- **Task**
Give again the line that contains "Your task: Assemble", plus every line after it to the end of the records, unchanged.

Extracted records
--------------------
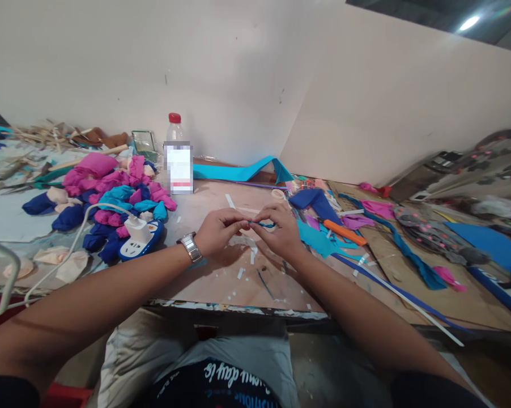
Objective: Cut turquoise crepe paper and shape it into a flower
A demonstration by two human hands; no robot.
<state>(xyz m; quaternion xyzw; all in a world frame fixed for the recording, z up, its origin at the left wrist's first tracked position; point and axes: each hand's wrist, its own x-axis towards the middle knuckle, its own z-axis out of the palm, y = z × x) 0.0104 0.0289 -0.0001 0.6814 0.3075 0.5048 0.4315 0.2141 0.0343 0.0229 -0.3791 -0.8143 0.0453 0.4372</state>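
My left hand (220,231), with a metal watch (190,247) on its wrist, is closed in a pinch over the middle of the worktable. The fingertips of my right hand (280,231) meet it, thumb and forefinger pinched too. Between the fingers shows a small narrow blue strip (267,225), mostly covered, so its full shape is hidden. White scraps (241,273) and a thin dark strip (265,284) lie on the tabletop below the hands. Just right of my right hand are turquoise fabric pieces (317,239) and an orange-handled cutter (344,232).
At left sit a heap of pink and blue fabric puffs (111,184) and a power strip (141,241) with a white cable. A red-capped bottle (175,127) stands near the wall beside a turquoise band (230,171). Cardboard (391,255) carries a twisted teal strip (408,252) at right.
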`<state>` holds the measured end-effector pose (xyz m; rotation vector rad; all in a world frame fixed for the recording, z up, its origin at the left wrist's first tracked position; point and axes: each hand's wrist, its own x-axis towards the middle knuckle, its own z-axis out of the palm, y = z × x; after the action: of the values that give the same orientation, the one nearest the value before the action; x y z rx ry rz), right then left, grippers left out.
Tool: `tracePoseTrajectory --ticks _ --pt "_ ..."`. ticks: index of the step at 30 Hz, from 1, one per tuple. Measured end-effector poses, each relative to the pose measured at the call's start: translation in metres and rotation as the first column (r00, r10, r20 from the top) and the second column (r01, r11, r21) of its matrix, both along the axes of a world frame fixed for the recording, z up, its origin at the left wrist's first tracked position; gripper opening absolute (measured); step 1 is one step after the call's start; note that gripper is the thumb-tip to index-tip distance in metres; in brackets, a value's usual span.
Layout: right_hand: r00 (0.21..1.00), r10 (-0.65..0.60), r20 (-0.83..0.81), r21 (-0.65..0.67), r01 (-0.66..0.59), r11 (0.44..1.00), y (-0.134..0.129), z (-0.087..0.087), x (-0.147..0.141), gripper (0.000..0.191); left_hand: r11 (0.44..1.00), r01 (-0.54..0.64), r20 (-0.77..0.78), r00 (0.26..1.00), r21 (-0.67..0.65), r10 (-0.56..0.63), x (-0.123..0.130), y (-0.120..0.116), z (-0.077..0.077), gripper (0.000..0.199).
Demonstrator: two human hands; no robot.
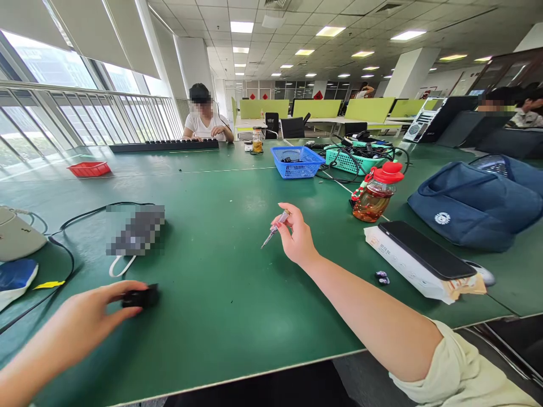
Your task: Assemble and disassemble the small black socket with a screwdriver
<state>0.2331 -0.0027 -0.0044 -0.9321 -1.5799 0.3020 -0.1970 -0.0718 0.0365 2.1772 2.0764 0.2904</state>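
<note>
My left hand (pixel 108 305) is at the lower left, its thumb and fingers closed around a small black block-like object (pixel 142 297) at the green tabletop. What that black piece is exactly I cannot make out. Over the middle of the table, my right hand (pixel 297 237) pinches a small screwdriver (pixel 275 227). Its thin metal tip points down and to the left, apart from the black object. A blurred-out grey device (pixel 139 232) with a white loop lies just beyond my left hand.
Green table (pixel 220 322) spans the view. On the right are a tissue pack (pixel 399 257) bearing a phone (pixel 426 249), a red-lidded bottle (pixel 375 195) and a blue bag (pixel 475 209). Farther back stand a blue basket (pixel 297 164), a green basket of cables (pixel 354 161) and a seated person (pixel 206 121).
</note>
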Motion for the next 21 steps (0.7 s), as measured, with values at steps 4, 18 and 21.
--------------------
- **Reply**
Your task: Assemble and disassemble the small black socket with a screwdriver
<state>0.2331 -0.0027 -0.0044 -0.9321 -1.5799 0.3020 -0.1970 -0.0718 0.0365 2.1772 2.0764 0.2904</state>
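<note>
My left hand (pixel 108 305) is at the lower left, its thumb and fingers closed around a small black block-like object (pixel 142 297) at the green tabletop. What that black piece is exactly I cannot make out. Over the middle of the table, my right hand (pixel 297 237) pinches a small screwdriver (pixel 275 227). Its thin metal tip points down and to the left, apart from the black object. A blurred-out grey device (pixel 139 232) with a white loop lies just beyond my left hand.
Green table (pixel 220 322) spans the view. On the right are a tissue pack (pixel 399 257) bearing a phone (pixel 426 249), a red-lidded bottle (pixel 375 195) and a blue bag (pixel 475 209). Farther back stand a blue basket (pixel 297 164), a green basket of cables (pixel 354 161) and a seated person (pixel 206 121).
</note>
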Motion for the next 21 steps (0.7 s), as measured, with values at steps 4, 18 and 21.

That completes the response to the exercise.